Rupert entró, desgarbado, se quitó el sombrero y lo golpeó con pereza contra sus piernas mientras caminaba. Se movía con mayor rigidez que lo usual. El rostro mostraba rastros de cansancio, pero su respuesta fue lo suficientemente animada.

—Jesús. No te lo diré. Ese hombre de mar ladrón y su chatarra de palangana oxidada, con una pérdida en la popa desde hace dos semanas… Debí dejar el automóvil atrás. Debería sentir vergüenza ese Angus, de cobrarle a un anciano por esa cosa.

—Deberías haber salido a medianoche.

—Sí. Cuando terminó la tormenta, partimos nosotros.

—Ella todavía estaría aquí.

Lo había dicho con docilidad, pero Rupert le clavó una mirada intensa.

—¿Lo estaría? ¿Me preguntaba por qué tenía en mi cabeza la idea de que la llevarías Kell lo antes posible?

Ian volvió a reír. Dándose por vencido y con un gesto, le ordenó que tomara asiento.

—No tengo idea.

Sintió que parte de la tensión anterior comenzaba a disiparse mientras veía a Rupert suspirar y tranquilizarse, tomar la tetera y la taza que sobraba que era para Ruriko, revolver y servirse té de Ceilán caliente y una gran porción de nata.

—¿Y ella cambió de idea acerca de la isla, como dijiste que lo haría? —preguntó sin levantar la vista de su tarea.

—No aún. Pero lo hará.

—Tan pronto como la vea, dijiste. ¿No la ha visto aún?

Ian arrojó una miga de tostada de la mesa, sin responder.

—Pensé que habías pasado lo suficientemente cerca ayer a la mañana. Pensé que tendrías todo el tiempo como para ir a gran velocidad hasta allí en tu nueva lancha antes de la tormenta.
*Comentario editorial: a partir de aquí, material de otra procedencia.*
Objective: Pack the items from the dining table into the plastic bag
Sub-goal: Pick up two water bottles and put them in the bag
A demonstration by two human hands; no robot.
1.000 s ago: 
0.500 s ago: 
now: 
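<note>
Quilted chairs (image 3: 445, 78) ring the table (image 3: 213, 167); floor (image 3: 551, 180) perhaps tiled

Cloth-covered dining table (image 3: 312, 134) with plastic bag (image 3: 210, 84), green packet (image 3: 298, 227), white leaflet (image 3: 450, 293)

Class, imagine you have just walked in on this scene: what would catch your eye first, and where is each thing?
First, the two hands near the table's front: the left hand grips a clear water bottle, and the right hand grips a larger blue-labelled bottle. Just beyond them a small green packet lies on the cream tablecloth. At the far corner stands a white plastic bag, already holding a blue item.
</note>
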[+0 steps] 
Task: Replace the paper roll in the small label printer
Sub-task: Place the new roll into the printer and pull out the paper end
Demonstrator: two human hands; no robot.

—Cambiará de opinión —repitió la frase con tozudez, como si con su tono de voz pudiera hacerlo real.

—Pero no aún.

Sus dedos comenzaron un nuevo tamborileo; los calmó.

—No.

En las grandes paredes de la habitación, los tapices medievales todavía colgaban, protegidos ahora detrás de un vidrio, pero aún claros, coloridos, su belleza eterna sin eclipsar.

Ian fijó su mirada en un unicornio rampante en un valle, flores color púrpura a sus pies, su cuerno puntiagudo y enroscado, un desafío de bronce al cielo.

—Conoces la maldición de la sirena —dijo Rupert, con su tono de voz armonioso y de persona anciana.